Re: [math-fun] better posed problem? (small surprise)
From: "Meeussen Wouter (bkarnd)" <wouter.meeussen@vandemoortele.com>
it is a small surprise that, for w = Exp[ 2 Pi I /30 ] alias 1^(1/30) , w+w^7+w^8+w^18+w^19+w^25 = 0 no cancellation of symmetric pairs, triples or quintuples in sight, but w+w^7+w^19+w^25 = -w^13 (* four out of five *) and w^8+w^18 = -w^28 = +w^13 (* two out of three *)
could be called "cancellation by missing parts" ;-))
As (a) {0,6,12,18,24} cancels, (b) {0,10,20} cancels, and (c) {0,15} cancels. {5,15,25} cancels, so {5,6,12,18,24,25} cancels. The largest gap (mod 30) between terms is that between 25 and 5, so {0,1,7,13,19,20} is the symmetry-less set with minimal largest member that cancels. You've exploited the gap of 6 between 18 and 24 instead. 2*p*q is easily so minimised - any takers for zeta_210? Phil When inserting a CD, hold down shift to stop the AutoRun feature In the Device Manager, disable the SbcpHid device. http://www.cs.princeton.edu/~jhalderm/cd3/ __________________________________ Do you Yahoo!? Yahoo! Small Business - Try our new resources site! http://smallbusiness.yahoo.com/resources/
From: "Meeussen Wouter (bkarnd)" <wouter.meeussen@vandemoortele.com>
it is a small surprise that, for w = Exp[ 2 Pi I /30 ] alias 1^(1/30) , w+w^7+w^8+w^18+w^19+w^25 = 0 no cancellation of symmetric pairs, triples or quintuples in sight, but w+w^7+w^19+w^25 = -w^13 (* four out of five *) and w^8+w^18 = -w^28 = +w^13 (* two out of three *)
could be called "cancellation by missing parts" ;-))
Let #(N) be the number of zero sum subsets of complex N'th roots of unity. I calculate #(30) = 146854 and more generally #(2.3.p) = 10^p + 6 (6^p + 2^p + 1) for prime p not 2 or 3, and #(2.5.p) = 34^p + 10 (18^p + 2.12^p + 2.8^p + 6.4^p + 7.2^p + 3) for prime p not 2 or 5. More precisely, I find at least that many zero sum subsets. I conjecture that's all the zero sum subsets, but I don't have a proof.

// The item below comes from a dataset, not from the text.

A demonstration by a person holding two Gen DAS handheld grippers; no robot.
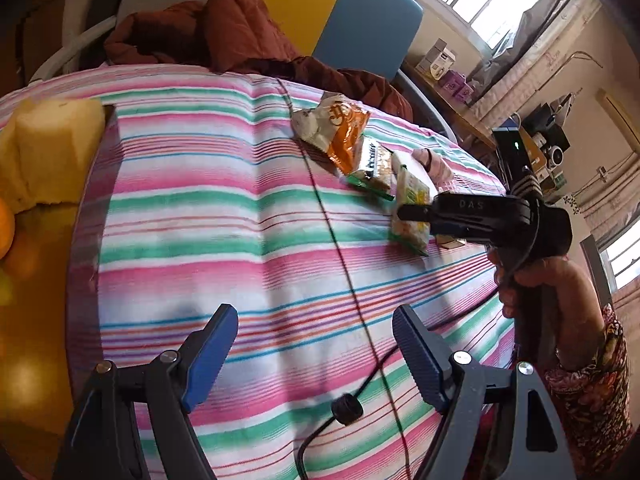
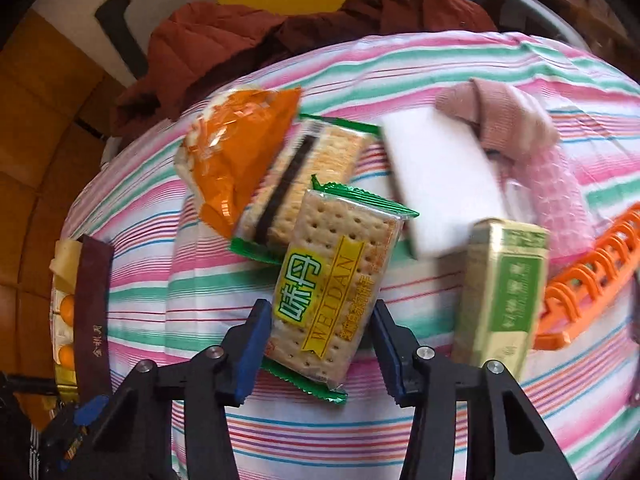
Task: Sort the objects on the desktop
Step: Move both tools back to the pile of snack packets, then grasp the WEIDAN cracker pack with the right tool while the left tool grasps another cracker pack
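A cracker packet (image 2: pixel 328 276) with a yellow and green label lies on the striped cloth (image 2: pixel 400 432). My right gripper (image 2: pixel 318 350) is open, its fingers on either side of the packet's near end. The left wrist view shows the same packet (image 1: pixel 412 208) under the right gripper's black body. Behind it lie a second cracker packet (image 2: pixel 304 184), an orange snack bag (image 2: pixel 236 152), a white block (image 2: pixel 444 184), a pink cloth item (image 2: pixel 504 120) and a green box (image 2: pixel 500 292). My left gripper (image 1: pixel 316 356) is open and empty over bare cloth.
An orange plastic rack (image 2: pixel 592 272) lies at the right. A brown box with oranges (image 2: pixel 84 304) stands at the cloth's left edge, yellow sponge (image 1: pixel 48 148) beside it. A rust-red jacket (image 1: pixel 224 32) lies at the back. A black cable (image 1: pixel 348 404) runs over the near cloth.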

When N contains 3 or more distinct prime factors, "cancellation" effects come into play as Wouter noted. This is usefully viewed by treating subsets as 0-1 vectors, and looking for sums and differences with net result a 0-1 vector. If these enumerations and earlier natural conjectures are true, we now know #(N) for N < 42. The techniques I used (and haven't elaborated) appear to generalize to any product of 3 primes, but hand calculation quickly becomes unfeasible. Handling a product of 4 primes looks MUCH harder.
From: Phil Carmody <thefatphil@yahoo.co.uk> (for N = 30) ... {0,1,7,13,19,20} is the symmetry-less set with minimal largest member that cancels.
{0,1,7,13,19,20} lifts to multiple of 30, but it is symmetric about line {9,24}. Adding the right balanced doubleton might give the reverse-lexicographically smallest set satisfying your property. Best, - Scott
about: A103306 Triangle read by rows: T(n,k) = number of k-subsets of the n-th roots of 1 that add to zero (0 <= k <= n). and: A103314 Total number of subsets of the n-th roots of 1 that add to zero. Hi all, the closest approach to sanity ;-) in this matter was Scott's result below. He came to
#(30) = 146854 with the proviso that More precisely, I find at least that many zero sum subsets. I conjecture that's all the zero sum subsets, but I don't have a proof.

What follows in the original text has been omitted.